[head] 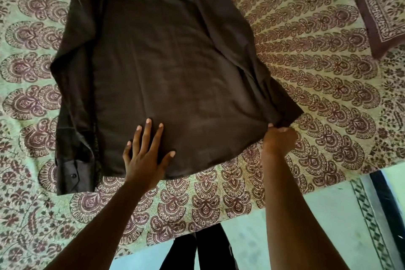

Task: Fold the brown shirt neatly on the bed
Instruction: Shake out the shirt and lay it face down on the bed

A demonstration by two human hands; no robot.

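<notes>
The brown shirt lies spread back-side up on the patterned bed sheet, its hem toward me. One long sleeve runs down the left side, ending in a buttoned cuff. My left hand rests flat on the hem with fingers spread. My right hand pinches the shirt's lower right corner, where the fabric is bunched and slightly lifted. The collar end is cut off by the top of the frame.
A pillow in a matching print lies at the far right. The bed's near edge runs diagonally below my arms, with pale tiled floor and my dark trouser legs beyond it.
</notes>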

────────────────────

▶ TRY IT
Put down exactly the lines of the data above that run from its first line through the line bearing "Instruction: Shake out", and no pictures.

▶ ANSWER TO THIS TASK
[head] 

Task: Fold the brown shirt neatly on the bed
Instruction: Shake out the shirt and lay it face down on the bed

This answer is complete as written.